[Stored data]

BEGIN

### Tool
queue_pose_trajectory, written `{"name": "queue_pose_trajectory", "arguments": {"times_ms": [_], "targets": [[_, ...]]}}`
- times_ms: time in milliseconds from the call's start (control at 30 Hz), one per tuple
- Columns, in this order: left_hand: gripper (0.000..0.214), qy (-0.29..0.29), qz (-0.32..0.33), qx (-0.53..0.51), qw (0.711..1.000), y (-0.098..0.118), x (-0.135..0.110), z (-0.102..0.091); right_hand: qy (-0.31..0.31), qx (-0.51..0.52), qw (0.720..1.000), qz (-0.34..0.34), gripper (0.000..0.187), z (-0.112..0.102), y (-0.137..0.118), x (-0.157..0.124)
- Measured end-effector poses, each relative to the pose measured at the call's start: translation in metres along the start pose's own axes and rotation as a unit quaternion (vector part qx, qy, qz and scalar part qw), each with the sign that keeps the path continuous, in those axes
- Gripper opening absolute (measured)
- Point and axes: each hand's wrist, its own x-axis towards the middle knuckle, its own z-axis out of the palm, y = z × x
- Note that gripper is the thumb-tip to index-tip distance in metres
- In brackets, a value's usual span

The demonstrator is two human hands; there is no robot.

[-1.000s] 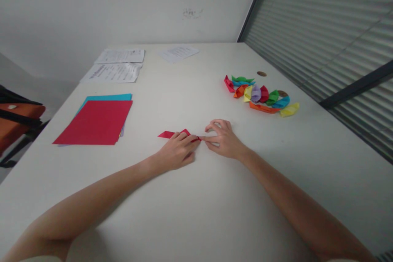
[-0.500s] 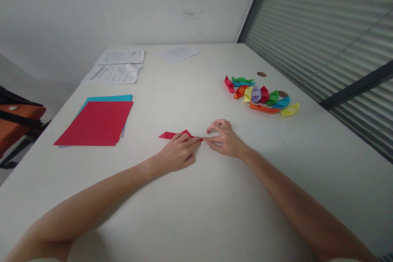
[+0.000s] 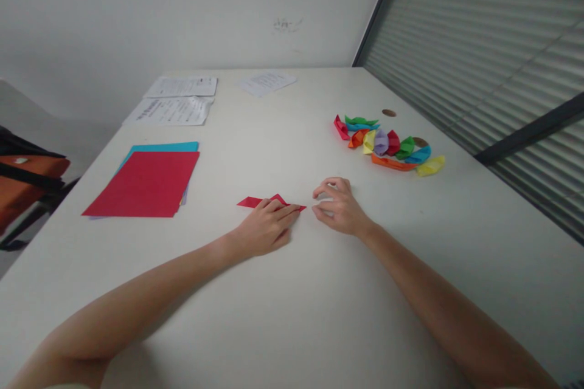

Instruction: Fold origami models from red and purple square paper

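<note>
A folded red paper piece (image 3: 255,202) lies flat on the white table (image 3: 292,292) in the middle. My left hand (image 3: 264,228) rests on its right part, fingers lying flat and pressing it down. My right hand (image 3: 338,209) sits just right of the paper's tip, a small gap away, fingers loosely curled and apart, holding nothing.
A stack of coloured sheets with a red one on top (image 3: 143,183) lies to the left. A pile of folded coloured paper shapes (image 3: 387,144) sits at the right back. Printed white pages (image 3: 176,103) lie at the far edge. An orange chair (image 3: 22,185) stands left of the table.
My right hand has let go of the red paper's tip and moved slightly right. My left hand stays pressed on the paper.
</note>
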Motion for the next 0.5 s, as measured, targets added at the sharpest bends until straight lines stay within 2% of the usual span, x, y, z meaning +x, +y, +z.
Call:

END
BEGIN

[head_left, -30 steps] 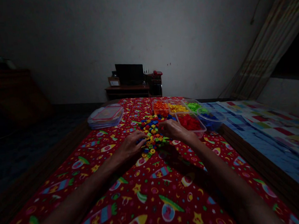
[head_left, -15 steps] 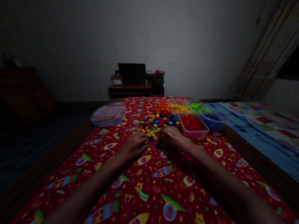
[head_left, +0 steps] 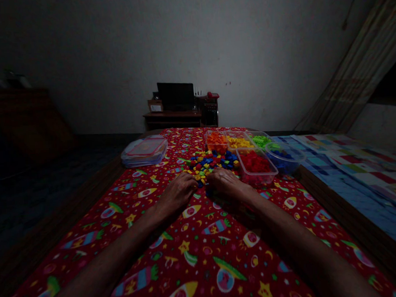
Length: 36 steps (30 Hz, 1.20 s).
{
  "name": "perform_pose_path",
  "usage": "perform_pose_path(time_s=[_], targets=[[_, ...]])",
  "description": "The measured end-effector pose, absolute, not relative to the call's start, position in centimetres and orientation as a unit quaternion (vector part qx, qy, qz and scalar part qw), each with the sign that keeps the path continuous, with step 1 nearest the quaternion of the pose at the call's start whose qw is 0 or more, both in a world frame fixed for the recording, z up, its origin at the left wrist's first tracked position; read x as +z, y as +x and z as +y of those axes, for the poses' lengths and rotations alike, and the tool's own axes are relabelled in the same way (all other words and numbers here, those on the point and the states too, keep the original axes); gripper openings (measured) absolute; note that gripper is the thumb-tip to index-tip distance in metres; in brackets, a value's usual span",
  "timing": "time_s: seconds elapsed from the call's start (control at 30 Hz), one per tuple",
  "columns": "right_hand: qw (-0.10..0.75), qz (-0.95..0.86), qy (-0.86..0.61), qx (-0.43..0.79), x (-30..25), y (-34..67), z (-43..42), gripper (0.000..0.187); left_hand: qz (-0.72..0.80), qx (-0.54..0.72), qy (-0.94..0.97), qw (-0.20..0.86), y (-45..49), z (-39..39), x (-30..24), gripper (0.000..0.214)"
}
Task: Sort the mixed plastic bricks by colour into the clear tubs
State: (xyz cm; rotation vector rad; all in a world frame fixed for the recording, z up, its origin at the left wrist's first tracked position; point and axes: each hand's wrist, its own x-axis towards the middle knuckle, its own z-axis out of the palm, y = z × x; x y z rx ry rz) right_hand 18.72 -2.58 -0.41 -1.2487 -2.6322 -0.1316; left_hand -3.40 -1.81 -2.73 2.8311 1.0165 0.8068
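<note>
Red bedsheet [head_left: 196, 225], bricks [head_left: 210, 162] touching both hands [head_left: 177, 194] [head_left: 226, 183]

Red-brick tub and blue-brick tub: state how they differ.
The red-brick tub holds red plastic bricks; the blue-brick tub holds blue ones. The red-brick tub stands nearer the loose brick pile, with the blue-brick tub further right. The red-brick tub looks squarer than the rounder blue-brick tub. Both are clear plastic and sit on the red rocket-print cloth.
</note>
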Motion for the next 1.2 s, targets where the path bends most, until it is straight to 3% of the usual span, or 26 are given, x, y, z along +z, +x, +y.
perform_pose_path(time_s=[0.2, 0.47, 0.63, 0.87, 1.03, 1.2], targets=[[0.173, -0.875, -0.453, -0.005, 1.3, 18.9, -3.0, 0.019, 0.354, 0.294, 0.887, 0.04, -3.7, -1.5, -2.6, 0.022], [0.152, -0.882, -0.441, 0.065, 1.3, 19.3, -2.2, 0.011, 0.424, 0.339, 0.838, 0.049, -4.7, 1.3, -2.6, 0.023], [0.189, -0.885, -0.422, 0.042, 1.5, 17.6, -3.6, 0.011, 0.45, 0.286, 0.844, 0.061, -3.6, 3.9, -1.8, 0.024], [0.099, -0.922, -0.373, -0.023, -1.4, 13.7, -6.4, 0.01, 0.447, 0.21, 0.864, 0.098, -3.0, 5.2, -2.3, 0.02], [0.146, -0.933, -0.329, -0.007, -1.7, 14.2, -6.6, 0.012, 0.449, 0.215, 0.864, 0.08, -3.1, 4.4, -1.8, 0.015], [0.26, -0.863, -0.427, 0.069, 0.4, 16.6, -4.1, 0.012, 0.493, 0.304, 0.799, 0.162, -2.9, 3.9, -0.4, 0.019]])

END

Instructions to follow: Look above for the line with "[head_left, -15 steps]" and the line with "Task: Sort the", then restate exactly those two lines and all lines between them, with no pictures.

Response to this task:
[head_left, -15 steps] 
[head_left, +0 steps] 
Length: 36 steps (30 Hz, 1.20 s).
{
  "name": "perform_pose_path",
  "usage": "perform_pose_path(time_s=[_], targets=[[_, ...]])",
  "description": "The measured end-effector pose, absolute, not relative to the call's start, position in centimetres and orientation as a unit quaternion (vector part qx, qy, qz and scalar part qw), each with the sign that keeps the path continuous, with step 1 nearest the quaternion of the pose at the call's start whose qw is 0 or more, both in a world frame fixed for the recording, z up, its origin at the left wrist's first tracked position; read x as +z, y as +x and z as +y of those axes, for the poses' lengths and rotations alike, and the tool's own axes are relabelled in the same way (all other words and numbers here, those on the point and the states too, keep the original axes); gripper openings (measured) absolute; note that gripper is the thumb-tip to index-tip distance in metres; in brackets, a value's usual span",
  "timing": "time_s: seconds elapsed from the call's start (control at 30 Hz), one per tuple",
  "columns": "right_hand: qw (-0.10..0.75), qz (-0.95..0.86), qy (-0.86..0.61), qx (-0.43..0.79), x (-30..25), y (-34..67), z (-43..42), gripper (0.000..0.187); left_hand: qz (-0.72..0.80), qx (-0.54..0.72), qy (-0.94..0.97), qw (-0.20..0.86), y (-45..49), z (-39..39), x (-30..24), gripper (0.000..0.214)"
}
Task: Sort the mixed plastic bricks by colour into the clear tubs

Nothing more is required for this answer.